Source material:

= = = = = = =

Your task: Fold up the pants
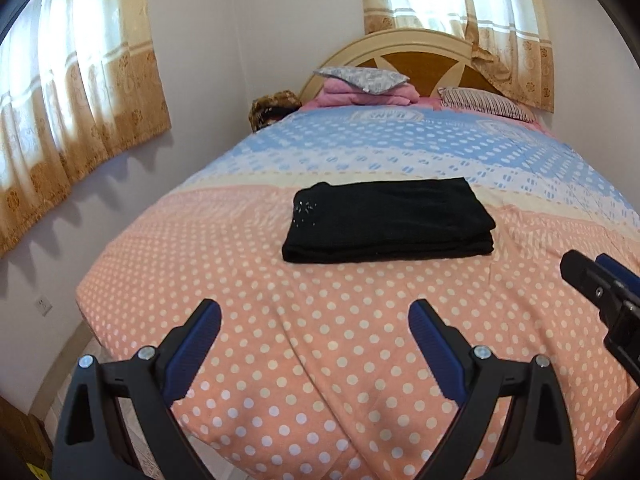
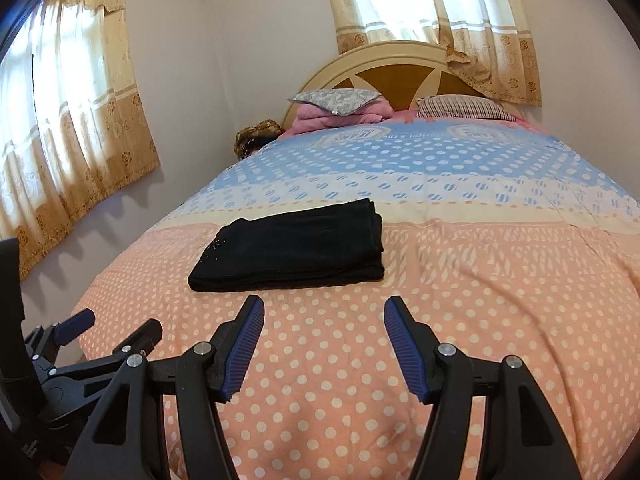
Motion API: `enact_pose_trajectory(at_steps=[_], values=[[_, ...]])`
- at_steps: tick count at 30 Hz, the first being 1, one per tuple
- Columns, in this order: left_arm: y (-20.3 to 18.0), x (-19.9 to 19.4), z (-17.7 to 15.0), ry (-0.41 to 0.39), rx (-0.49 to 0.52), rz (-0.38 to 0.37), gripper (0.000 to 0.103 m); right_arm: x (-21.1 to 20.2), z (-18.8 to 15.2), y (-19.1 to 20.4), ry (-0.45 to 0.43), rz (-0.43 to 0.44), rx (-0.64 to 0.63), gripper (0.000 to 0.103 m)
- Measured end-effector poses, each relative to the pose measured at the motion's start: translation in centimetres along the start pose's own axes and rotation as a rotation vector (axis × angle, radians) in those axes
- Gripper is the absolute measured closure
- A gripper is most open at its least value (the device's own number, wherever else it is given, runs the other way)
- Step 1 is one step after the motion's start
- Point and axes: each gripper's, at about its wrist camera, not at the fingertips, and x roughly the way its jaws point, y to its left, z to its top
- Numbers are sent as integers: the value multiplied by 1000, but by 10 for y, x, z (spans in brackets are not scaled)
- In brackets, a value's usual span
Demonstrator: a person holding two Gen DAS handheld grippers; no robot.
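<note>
Black pants (image 1: pixel 388 220) lie folded into a flat, compact rectangle on the polka-dot bedspread (image 1: pixel 320 360); they also show in the right wrist view (image 2: pixel 288 246). My left gripper (image 1: pixel 315 312) is open and empty, held above the bed's near end, short of the pants. My right gripper (image 2: pixel 324 308) is open and empty, just in front of the pants' near edge. The right gripper shows at the right edge of the left wrist view (image 1: pixel 592 276), and the left gripper at the lower left of the right wrist view (image 2: pixel 116 326).
The bed fills the room's middle, with a rounded headboard (image 1: pixel 424 52), a pink blanket stack with a grey pillow (image 1: pixel 360 88) and a striped pillow (image 1: pixel 484 104) at the far end. Curtained windows (image 1: pixel 76 100) are on the left wall and behind the headboard.
</note>
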Motion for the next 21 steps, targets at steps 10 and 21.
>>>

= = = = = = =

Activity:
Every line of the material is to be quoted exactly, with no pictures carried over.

Response to this task:
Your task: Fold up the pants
Motion API: `enact_pose_trajectory(at_steps=[_], values=[[_, ...]])`
- at_steps: tick count at 30 Hz, the first being 1, one per tuple
- Columns, in this order: left_arm: y (-20.3 to 18.0), x (-19.9 to 19.4), z (-17.7 to 15.0), ry (-0.41 to 0.39), rx (-0.49 to 0.52), rz (-0.38 to 0.37), gripper (0.000 to 0.103 m); right_arm: x (-21.1 to 20.2), z (-18.8 to 15.2), y (-19.1 to 20.4), ry (-0.45 to 0.43), rz (-0.43 to 0.44), rx (-0.64 to 0.63), gripper (0.000 to 0.103 m)
- Measured end-effector poses, each relative to the pose measured at the motion's start: translation in centimetres along the start pose's own axes and rotation as a rotation vector (axis × angle, radians) in those axes
- Gripper is the absolute measured closure
- A gripper is most open at its least value (the device's own number, wherever else it is given, runs the other way)
- Step 1 is one step after the motion's start
- Point and axes: each gripper's, at about its wrist camera, not at the fingertips, and x roughly the way its jaws point, y to its left, z to its top
- Numbers are sent as integers: the value multiplied by 1000, but by 10 for y, x, z (spans in brackets are not scaled)
- In brackets, a value's usual span
Demonstrator: a person holding two Gen DAS handheld grippers; no robot.
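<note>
Black pants (image 1: pixel 388 220) lie folded into a flat, compact rectangle on the polka-dot bedspread (image 1: pixel 320 360); they also show in the right wrist view (image 2: pixel 288 246). My left gripper (image 1: pixel 315 312) is open and empty, held above the bed's near end, short of the pants. My right gripper (image 2: pixel 324 308) is open and empty, just in front of the pants' near edge. The right gripper shows at the right edge of the left wrist view (image 1: pixel 592 276), and the left gripper at the lower left of the right wrist view (image 2: pixel 116 326).
The bed fills the room's middle, with a rounded headboard (image 1: pixel 424 52), a pink blanket stack with a grey pillow (image 1: pixel 360 88) and a striped pillow (image 1: pixel 484 104) at the far end. Curtained windows (image 1: pixel 76 100) are on the left wall and behind the headboard.
</note>
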Motion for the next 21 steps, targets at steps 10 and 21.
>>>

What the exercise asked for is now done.